▶ [Aim of the exercise] Copy the entries exactly, through the "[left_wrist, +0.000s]" line.
Information given Block Start
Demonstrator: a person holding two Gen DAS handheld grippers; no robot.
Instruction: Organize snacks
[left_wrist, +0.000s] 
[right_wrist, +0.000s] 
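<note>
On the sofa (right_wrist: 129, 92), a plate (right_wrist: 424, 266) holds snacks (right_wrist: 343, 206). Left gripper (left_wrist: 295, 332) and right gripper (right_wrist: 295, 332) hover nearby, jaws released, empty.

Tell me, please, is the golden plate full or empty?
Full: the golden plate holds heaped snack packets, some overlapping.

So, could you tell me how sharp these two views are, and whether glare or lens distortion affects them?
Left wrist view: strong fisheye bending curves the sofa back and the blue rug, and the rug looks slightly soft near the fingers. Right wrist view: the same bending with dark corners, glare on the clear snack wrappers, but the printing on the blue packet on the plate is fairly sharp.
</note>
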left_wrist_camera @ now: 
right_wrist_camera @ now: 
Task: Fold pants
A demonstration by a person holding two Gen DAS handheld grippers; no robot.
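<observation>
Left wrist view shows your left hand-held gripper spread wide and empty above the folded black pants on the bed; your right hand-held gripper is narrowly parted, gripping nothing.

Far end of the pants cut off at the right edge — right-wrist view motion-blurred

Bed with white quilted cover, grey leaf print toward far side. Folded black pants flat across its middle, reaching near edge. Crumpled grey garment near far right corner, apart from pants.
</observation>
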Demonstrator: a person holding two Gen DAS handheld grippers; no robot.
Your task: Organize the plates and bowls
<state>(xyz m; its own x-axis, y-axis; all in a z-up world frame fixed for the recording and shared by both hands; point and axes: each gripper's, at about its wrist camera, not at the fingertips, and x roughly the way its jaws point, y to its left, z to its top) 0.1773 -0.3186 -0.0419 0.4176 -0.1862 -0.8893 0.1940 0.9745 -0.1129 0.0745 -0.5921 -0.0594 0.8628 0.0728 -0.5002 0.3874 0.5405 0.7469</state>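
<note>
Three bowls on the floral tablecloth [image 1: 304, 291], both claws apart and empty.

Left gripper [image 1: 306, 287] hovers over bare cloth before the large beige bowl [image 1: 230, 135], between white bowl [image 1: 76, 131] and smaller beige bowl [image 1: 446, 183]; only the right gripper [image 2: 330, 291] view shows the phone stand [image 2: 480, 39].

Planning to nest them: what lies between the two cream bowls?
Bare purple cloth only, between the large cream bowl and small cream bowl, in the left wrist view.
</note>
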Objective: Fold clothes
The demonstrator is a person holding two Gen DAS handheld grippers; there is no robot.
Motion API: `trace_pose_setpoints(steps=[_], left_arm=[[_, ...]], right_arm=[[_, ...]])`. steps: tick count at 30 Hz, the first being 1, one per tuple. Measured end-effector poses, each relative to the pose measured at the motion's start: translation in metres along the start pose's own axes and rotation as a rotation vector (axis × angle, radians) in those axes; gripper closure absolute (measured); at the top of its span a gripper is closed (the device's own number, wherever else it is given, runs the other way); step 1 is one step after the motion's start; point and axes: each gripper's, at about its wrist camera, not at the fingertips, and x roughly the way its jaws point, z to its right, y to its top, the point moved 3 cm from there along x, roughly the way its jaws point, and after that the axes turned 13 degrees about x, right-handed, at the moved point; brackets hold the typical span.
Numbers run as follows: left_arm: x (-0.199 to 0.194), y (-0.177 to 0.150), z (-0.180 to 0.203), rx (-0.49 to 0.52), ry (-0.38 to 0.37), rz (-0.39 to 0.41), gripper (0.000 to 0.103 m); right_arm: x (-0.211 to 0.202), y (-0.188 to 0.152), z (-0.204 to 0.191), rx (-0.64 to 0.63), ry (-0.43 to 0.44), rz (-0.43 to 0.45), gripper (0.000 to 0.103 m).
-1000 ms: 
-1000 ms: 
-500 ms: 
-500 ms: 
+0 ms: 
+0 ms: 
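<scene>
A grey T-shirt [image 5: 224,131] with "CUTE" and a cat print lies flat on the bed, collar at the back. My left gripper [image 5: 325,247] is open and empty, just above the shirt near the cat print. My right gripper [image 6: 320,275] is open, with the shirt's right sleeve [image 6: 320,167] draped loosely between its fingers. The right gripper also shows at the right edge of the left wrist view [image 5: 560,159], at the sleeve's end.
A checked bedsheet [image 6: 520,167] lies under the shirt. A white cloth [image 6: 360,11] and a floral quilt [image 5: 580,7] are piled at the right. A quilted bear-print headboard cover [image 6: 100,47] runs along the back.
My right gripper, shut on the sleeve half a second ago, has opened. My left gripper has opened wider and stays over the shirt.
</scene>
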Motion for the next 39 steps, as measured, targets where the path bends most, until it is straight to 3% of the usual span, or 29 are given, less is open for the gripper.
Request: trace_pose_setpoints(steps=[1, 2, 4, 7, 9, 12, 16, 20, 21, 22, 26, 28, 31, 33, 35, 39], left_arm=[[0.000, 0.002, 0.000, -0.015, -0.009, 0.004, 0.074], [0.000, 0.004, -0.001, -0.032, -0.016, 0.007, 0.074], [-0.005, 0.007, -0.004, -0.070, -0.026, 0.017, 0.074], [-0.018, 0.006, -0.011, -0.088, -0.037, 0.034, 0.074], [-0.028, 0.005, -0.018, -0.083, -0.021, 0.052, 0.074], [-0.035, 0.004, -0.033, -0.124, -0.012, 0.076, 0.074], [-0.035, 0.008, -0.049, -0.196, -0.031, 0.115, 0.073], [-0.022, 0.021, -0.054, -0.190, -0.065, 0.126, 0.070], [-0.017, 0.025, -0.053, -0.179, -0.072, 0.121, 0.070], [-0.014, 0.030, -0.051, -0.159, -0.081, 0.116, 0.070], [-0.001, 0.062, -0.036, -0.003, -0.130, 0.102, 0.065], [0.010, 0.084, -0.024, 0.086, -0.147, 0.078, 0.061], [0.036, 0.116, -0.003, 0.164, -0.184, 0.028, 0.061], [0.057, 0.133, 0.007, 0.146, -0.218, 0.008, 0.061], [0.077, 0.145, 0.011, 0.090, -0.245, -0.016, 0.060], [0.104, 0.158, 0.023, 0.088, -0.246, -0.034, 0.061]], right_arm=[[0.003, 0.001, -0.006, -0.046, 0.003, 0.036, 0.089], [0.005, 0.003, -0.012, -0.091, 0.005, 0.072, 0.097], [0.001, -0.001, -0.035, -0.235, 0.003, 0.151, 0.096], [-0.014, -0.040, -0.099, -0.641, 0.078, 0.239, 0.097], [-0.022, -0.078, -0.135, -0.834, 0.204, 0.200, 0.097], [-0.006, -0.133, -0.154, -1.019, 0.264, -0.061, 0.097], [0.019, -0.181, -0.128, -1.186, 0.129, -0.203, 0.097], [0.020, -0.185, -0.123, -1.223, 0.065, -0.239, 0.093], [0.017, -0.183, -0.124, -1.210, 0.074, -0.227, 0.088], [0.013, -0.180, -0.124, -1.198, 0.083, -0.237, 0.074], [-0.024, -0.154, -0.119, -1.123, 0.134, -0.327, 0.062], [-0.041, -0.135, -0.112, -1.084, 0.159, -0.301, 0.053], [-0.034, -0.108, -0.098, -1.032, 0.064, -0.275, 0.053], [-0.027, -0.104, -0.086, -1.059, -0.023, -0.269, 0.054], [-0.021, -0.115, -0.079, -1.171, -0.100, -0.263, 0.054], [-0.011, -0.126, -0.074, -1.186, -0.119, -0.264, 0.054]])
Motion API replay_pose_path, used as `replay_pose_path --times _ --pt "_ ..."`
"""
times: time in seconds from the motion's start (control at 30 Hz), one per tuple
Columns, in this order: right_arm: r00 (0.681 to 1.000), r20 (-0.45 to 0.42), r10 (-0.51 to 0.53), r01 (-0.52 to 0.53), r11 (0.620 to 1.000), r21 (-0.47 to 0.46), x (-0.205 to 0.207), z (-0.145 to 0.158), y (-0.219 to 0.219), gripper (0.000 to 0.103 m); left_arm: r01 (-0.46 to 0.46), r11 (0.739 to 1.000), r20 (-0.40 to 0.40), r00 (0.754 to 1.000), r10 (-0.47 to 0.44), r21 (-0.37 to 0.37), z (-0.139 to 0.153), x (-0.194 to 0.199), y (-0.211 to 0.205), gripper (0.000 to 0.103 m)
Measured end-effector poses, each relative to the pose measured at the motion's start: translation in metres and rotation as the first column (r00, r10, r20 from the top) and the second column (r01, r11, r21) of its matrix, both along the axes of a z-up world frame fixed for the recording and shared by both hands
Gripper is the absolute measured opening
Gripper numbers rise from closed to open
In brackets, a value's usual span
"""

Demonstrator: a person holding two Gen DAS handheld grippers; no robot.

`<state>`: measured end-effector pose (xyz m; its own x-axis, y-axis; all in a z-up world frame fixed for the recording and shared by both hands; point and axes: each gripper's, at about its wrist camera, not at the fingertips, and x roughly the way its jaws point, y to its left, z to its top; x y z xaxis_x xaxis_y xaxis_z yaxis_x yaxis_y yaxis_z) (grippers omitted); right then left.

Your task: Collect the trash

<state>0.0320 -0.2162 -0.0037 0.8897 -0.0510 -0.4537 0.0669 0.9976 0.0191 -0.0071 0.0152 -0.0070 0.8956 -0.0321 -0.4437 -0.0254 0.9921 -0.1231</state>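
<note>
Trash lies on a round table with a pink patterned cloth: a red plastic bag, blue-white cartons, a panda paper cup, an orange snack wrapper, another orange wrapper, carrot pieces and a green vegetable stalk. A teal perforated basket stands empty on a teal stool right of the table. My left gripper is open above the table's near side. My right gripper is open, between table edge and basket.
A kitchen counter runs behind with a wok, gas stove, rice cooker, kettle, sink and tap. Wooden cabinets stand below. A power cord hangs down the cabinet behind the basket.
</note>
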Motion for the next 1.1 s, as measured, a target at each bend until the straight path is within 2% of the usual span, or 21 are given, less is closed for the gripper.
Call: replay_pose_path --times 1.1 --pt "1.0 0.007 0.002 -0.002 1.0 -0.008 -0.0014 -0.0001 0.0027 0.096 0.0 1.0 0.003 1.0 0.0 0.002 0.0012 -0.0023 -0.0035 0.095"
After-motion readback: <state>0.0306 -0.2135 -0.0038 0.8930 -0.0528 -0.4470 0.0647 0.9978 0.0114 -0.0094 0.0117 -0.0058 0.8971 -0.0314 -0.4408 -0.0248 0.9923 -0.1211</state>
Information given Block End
▶ [Answer box]
Demonstrator: a person holding two Gen DAS handheld grippers; no robot.
Instruction: Organize snacks
[left_wrist, +0.000s] 

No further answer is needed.